[Records from a collection]

=== Begin Enclosure ===

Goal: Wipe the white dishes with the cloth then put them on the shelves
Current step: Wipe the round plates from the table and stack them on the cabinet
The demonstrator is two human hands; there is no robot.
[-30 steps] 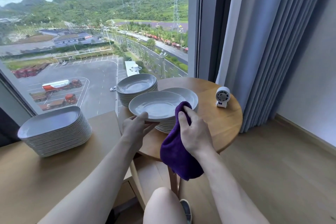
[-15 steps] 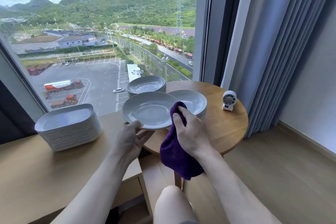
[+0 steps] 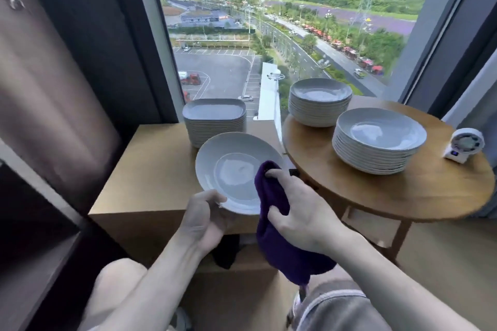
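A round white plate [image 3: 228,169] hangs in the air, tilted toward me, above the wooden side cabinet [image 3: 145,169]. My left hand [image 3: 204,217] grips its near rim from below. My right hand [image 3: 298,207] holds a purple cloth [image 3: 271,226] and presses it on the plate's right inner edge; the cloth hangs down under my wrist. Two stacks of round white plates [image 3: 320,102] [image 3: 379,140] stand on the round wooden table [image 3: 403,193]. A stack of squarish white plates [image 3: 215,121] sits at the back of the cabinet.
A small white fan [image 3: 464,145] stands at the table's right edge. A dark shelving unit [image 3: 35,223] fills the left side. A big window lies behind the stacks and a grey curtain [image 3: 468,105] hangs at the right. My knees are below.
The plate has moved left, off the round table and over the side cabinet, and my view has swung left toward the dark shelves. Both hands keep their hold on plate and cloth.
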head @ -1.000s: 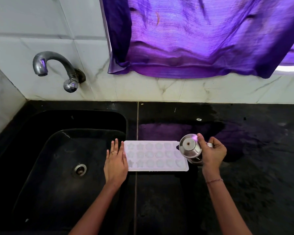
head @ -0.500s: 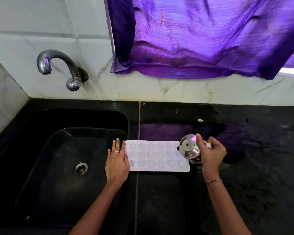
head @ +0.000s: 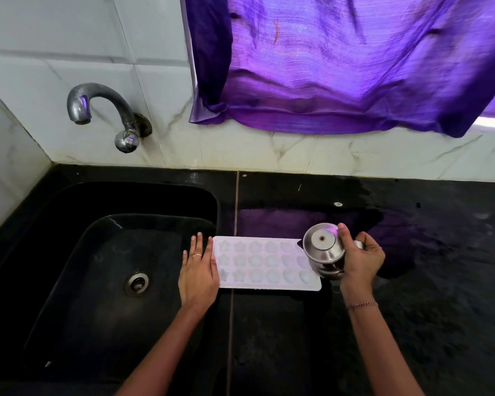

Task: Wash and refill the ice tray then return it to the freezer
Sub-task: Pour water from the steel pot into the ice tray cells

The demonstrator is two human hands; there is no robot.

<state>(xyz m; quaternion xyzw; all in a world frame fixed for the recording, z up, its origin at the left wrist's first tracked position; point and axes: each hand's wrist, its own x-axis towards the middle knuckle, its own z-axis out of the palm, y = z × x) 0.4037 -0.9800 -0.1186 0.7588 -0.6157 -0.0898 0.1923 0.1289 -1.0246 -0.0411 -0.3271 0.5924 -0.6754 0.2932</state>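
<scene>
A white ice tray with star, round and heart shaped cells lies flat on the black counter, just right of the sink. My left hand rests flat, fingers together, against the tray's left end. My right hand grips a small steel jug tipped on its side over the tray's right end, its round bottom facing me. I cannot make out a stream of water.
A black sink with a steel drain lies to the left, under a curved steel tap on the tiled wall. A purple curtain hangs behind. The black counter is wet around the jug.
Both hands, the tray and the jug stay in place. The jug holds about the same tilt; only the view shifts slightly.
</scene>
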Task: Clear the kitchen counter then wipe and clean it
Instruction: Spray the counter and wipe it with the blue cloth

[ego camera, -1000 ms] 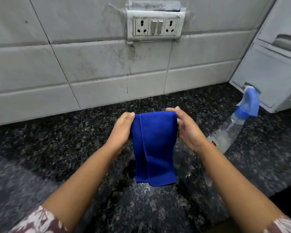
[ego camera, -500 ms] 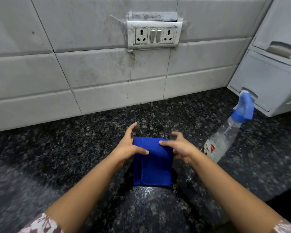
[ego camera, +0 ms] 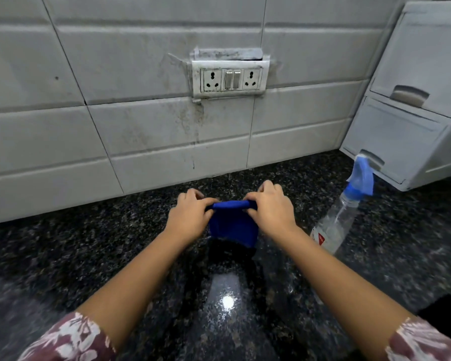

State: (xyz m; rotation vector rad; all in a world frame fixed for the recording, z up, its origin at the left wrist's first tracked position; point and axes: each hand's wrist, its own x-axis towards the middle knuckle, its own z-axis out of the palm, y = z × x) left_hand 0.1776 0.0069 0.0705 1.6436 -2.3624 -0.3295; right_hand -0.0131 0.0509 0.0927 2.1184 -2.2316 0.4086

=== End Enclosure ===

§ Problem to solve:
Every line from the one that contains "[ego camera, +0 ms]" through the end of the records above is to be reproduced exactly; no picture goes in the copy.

§ Expected output:
[ego camera, +0 ms] 

State: (xyz m; rotation vector rad; all in a world frame fixed for the recording, z up, its origin at the left wrist's first tracked position; point and axes: each hand's wrist, its own x-axis towards the middle knuckle, its own z-axis out of the palm, y = z × x) left_hand 0.1776 0.0069 0.0705 1.6436 -2.3624 -0.3295; right_hand -0.0131 0.0509 0.0927 2.1184 -2.2316 0.4086

What has been written completes the answer.